Hay una señal que prohíbe el empleo de señales acústicas, que se conoce bajo el código R-310. Este es el que se pone cerca de centros de salud, viviendas para enfermos, o bien zonas sosegadas para alertar a los conductores de que no deben hacer empleo del claxon, salvo que sea rigurosamente preciso (o sea, para eludir un accidente). En el caso de no respetar la señal, los conductores se encaran a una multa de 80 euros.

Jugar a ser “policía” o bien “ambulancia”

Los automóviles de servicio prioritario, aparte de llevar luces, llevan asimismo señales acústicas singulares. Estas señales no se deben instalar en automóviles normales, y todavía menos debemos ir circulando con ellas instaladas. De ser de esta manera, no solo podemos poner en riesgo el tráfico, sino nos vamos a estar jugando una multa de 200 euros.

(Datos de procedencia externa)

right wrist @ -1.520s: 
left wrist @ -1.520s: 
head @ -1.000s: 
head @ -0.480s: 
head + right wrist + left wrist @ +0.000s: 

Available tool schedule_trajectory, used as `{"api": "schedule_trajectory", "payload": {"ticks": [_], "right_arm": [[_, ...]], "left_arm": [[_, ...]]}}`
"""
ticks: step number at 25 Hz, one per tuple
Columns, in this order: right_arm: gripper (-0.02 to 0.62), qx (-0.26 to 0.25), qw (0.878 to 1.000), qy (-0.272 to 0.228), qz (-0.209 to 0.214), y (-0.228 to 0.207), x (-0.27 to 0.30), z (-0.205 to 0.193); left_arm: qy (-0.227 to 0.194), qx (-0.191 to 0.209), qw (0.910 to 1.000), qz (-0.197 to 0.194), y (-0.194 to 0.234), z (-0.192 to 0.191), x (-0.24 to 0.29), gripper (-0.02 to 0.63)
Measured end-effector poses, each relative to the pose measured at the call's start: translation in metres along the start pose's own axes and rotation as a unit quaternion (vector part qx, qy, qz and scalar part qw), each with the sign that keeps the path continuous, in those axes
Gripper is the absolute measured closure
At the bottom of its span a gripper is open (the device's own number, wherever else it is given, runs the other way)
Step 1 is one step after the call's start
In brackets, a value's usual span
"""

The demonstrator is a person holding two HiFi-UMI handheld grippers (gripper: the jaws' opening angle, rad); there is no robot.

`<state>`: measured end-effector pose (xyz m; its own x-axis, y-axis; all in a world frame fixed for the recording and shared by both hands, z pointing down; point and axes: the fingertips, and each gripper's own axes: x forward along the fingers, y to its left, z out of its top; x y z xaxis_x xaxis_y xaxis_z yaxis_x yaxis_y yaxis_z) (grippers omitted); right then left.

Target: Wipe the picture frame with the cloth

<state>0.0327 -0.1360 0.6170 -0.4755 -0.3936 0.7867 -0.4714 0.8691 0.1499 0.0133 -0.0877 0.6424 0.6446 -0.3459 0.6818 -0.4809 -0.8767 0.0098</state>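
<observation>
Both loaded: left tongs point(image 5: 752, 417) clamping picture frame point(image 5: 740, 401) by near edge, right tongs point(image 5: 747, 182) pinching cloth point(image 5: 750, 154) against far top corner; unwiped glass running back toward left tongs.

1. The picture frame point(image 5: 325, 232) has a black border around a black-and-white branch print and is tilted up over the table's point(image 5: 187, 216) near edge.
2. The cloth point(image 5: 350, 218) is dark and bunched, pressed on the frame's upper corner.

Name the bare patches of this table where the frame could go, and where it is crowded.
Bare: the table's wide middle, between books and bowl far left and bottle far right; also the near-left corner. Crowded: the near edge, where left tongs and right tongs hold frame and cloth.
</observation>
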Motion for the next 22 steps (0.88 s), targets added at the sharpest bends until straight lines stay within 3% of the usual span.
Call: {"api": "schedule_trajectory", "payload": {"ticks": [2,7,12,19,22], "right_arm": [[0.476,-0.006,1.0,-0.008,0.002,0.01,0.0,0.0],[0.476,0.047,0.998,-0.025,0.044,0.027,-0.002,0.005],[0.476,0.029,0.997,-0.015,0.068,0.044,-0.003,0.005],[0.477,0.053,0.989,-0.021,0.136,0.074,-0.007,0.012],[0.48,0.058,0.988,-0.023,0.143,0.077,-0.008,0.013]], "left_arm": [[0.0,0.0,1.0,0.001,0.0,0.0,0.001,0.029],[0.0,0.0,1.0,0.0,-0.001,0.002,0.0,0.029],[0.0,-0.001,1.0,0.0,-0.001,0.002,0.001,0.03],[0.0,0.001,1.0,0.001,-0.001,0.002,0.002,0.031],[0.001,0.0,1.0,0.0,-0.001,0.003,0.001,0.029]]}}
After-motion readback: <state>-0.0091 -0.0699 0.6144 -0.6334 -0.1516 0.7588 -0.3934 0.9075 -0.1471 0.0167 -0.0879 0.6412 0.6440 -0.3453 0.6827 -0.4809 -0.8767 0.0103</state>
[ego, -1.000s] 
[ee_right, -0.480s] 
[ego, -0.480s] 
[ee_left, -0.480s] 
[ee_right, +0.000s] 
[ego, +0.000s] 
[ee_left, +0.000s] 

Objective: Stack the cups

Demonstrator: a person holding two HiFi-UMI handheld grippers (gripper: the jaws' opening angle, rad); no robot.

Alterar el sonido del claxon

Los cláxones de todos y cada uno de los turismos tienen un sonido muy específico que está aprobado por la ley. Si lo alteramos y lo reemplazamos por un sonido estridente podemos tener inconvenientes. Concretamente, una multa de 80 euros, aparte de la obligación de regresar a instalar un sonido normal.